10月31日は「ガスの日」です。
(一社)日本ガス協会が、明治5年9月29日(1872年10月31日)に横浜の馬車道において日本で初めてガス灯が点灯したことに由来して、100周年となる昭和47(1972)年に、10月31日を「ガスの日」としました。
ガス灯の点灯は、都市ガス事業が始まった日で、文明開化の象徴でもありました。
さて、現代社会において、暮らしや産業のエネルギー源は不可欠な資源です。
資源エネルギー庁『日本のエネルギー 2022年度版』によると、日本のエネルギー自給率は11.3%(2020年度)で、海外から輸入される石油・石炭・天然ガスなどの化石燃料に大きく依存しています。
なかでも、天然ガス(LNG)は1次エネルギー供給の21.5%(2021年度)をしめ、年間約7,432万トンをオーストラリア・マレーシア・ブルネイ等の産出国から輸入し、専用船「LNGタンカー」で運んでいます。

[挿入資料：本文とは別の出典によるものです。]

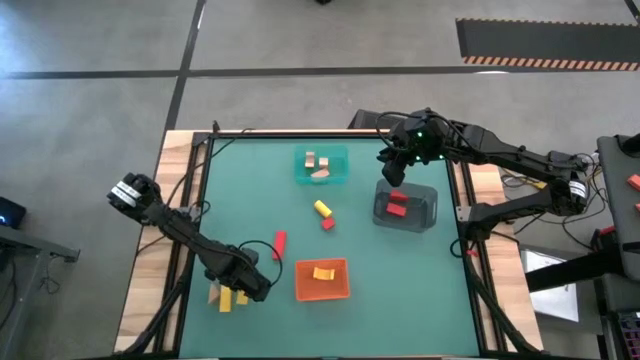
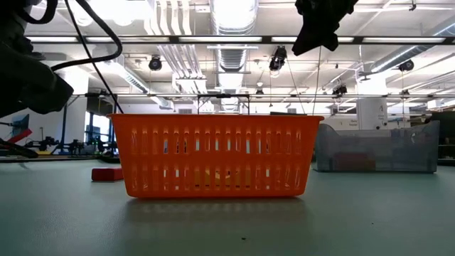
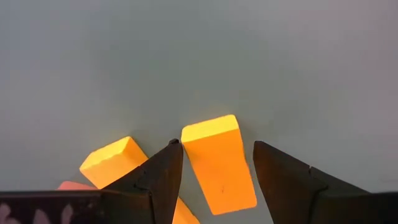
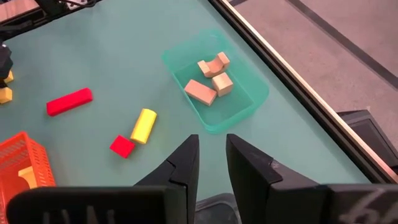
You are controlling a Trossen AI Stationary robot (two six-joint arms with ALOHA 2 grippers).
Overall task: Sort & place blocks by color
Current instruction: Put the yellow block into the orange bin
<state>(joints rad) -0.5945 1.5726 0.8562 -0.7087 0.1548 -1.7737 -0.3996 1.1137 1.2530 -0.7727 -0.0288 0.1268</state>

天然ガスはメタンを主成分とし、常温・常圧では気体です。
地下のガス田から採取されたガスは、一般的には消費地までパイプラインで運ばれますが、生産地から遠く離れた日本には、ガス(気体)のままでは体積が非常に大きいので、LNGの沸点のマイナス162℃に冷却して液体にし、600分の1の体積にして運んでいます。
絵画に描かれている「LNGタンカー」は、ラクダのコブのように、球形のタンクが船上に並んでいますが、このタイプは「モス型(独立タンク式)」と言います。
どうしてタンクが球形なのか?と言うと、液化天然ガスを温まらないように運ぶとなると、超低温でタンク自体が収縮してしまうので、球形であれば均等に収縮するからでした。
タンクの内部は超低温液体に漬かっても強度が落ちないアルミ合金やニッケル鋼、ステンレス鋼などが使われ、魔法瓶のような構造になっています。そして、その球形タンクを支持材で支えて船体から浮かせ、タンクの外側を厚い鉄板のカバーで覆っています。
しかし、球形タンクは船体との間に無駄な空間ができる、ということで、船倉自体をタンクとする「メンブレン型」「SPB(Self-supporting Prismatic shape IMO type B)型」も開発されています。
LNGタンカーによって国内各所にある基地(LNGタンク)に運ばれた液化天然ガスは、気体に戻され、臭いをつけ、家庭やオフィス、工場等に届けられています。